“Be inclusive and accepting of other people’s ideas and habits, and you can be a changemaker for gender equality.”

-Karl Narvacan

Age: 29

Hometown: Manila, Philippines

Currently Residing In: Edmonton, Alberta

Affiliations: Spinal Cord Injury Treatment Centre Society, Choosing Wisely Canada

What influenced you to become a change-maker?

As first-generation immigrants from the Philippines, our family faced a common challenge—navigating the health care system. I vividly remember going to the ER one day when I had a severe toothache, only to be told eight hours later that dental care was not a covered service. This early experience, combined with my passion for education, inspired me to apply for a grant to launch HealthLINC (Literacy and Information for Newcomers to Canada), a presentation-based community program that provides relevant information about our health care system to newcomers to Canada. We worked with Migrante Alberta to deliver sessions on subjects such as how to navigate the Canadian system, covered health care services, and when to use the emergency room. After our presentations, we hold one-on-one sessions to assist these new Canadians in finding family doctors near their places of residence or work.

How does your work promote gender equality in Canada and around the world?

As a student in health care, I have had the privilege of listening to stories of people from all walks of life. Unfortunately, time and again, some of the stories we encounter relate to gender-related abuse and assault. Being a clinical clerk in the hospital allows me the opportunity to convey to patients that there are people they can speak to about their stories and that there are people willing to listen and help. As future medical practitioners, we are at the forefront of reducing gender inequities through the sheer power of listening and appropriate collaboration with interdisciplinary resources.

How does the work you do addressing gender inequality connect to progress on the other Sustainable Development Goals?

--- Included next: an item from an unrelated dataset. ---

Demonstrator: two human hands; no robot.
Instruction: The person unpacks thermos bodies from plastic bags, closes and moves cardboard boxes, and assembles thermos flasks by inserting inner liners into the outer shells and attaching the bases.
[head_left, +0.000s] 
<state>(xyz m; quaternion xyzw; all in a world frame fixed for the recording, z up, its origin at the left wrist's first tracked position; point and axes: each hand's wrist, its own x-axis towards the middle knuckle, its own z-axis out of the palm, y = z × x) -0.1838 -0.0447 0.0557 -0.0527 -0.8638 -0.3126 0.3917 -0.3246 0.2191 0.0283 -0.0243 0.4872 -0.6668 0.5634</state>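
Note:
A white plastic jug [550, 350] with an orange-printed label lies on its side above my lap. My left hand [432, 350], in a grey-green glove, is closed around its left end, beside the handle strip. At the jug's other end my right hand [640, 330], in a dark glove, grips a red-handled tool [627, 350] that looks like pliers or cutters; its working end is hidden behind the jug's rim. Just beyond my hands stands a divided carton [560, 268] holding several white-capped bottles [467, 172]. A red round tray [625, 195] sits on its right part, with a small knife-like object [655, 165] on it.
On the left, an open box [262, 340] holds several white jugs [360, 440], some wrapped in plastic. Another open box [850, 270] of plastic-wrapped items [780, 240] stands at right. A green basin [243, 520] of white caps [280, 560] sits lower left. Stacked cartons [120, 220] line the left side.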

My work helps to address SDG 3: Good Health and Well-Being. Through the help of the Women and Children’s Health Research Institute (WCHRI) and Alberta Innovates Health Solutions (AIHS), I was able to perform research in medical school related to prenatal alcohol exposure in children, as well as differences in sizes of deep brain structures between males and females.

These opportunities highlighted the notion that there is a big gap in health literature specifically regarding women’s health, as clinical research on women’s health is still severely lacking and underfunded. These research opportunities help highlight why medical research is important for our community.